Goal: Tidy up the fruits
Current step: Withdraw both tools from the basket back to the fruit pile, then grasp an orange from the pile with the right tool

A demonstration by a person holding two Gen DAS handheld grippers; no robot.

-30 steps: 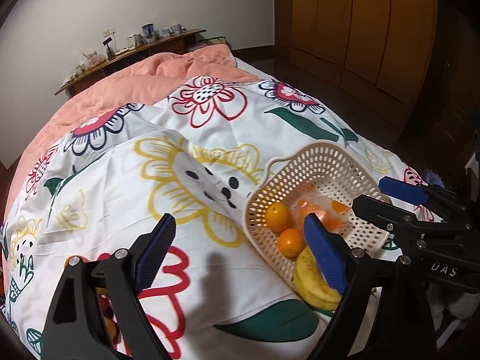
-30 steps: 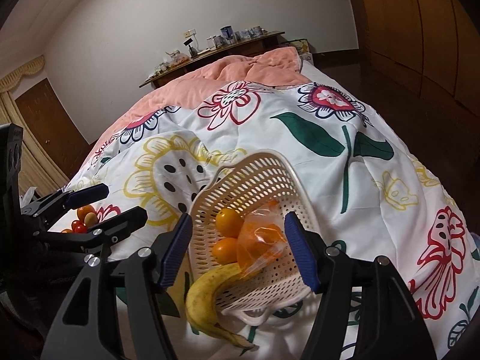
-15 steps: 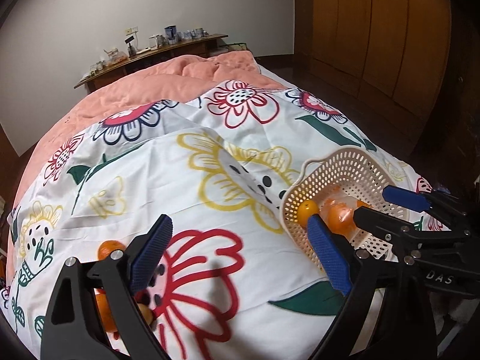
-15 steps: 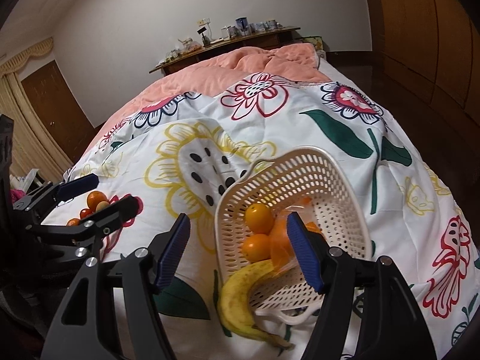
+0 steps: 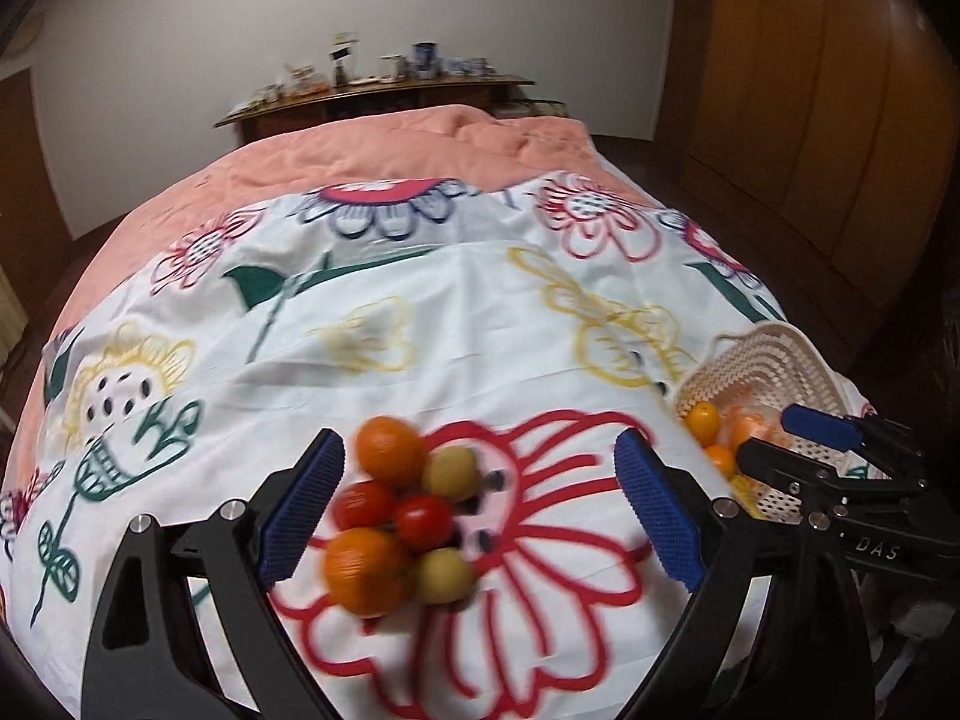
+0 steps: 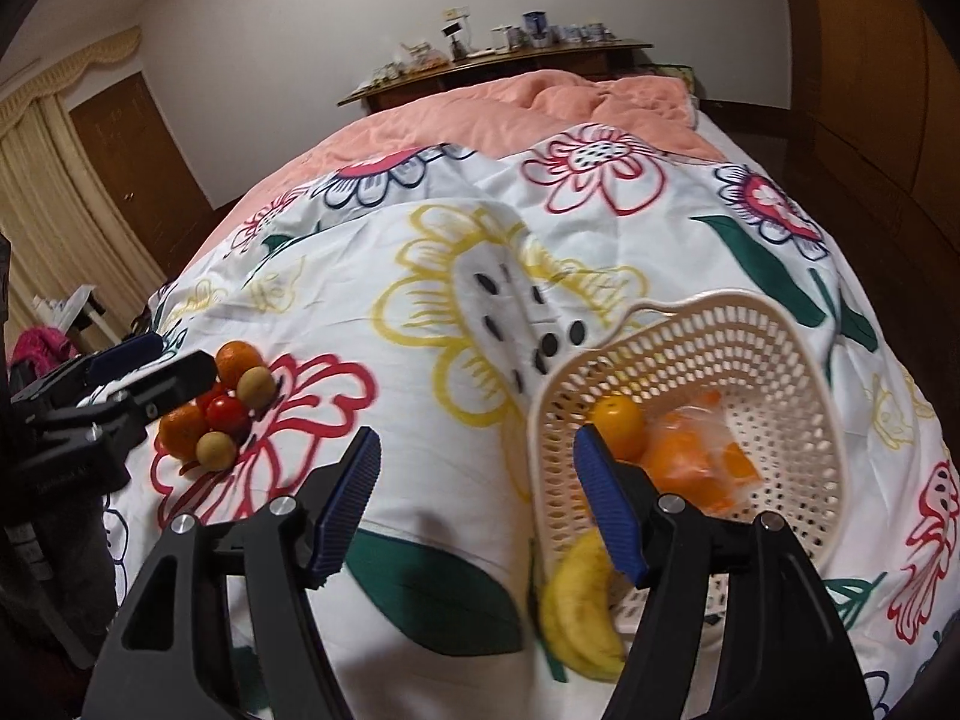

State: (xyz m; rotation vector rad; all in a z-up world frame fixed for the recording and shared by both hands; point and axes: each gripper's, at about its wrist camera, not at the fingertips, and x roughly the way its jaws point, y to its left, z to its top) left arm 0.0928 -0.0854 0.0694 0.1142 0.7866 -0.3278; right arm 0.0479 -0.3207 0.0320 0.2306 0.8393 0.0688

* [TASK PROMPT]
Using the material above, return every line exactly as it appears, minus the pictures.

* [ANSWER BOX]
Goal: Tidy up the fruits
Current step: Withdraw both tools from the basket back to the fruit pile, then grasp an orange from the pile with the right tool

A demonstration by a person holding two Gen DAS handheld grippers; no robot.

-30 steps: 
-30 steps: 
-15 steps: 
-15 steps: 
+0 steps: 
+0 steps: 

State: (xyz m; rotation vector rad; all in a z-up world frame fixed for the recording and shared by both hands; point and axes: each gripper's, at about its wrist camera, not at the fingertips, and x roughly the way its jaws point, y to its left, z to its top) left arm 0.0928 -0.0854 0.0694 0.1142 0.7866 -0.3278; right arm 0.0479 -0.3207 0.0320 0.2306 0.8393 0.0688

This exercise requires nothing further.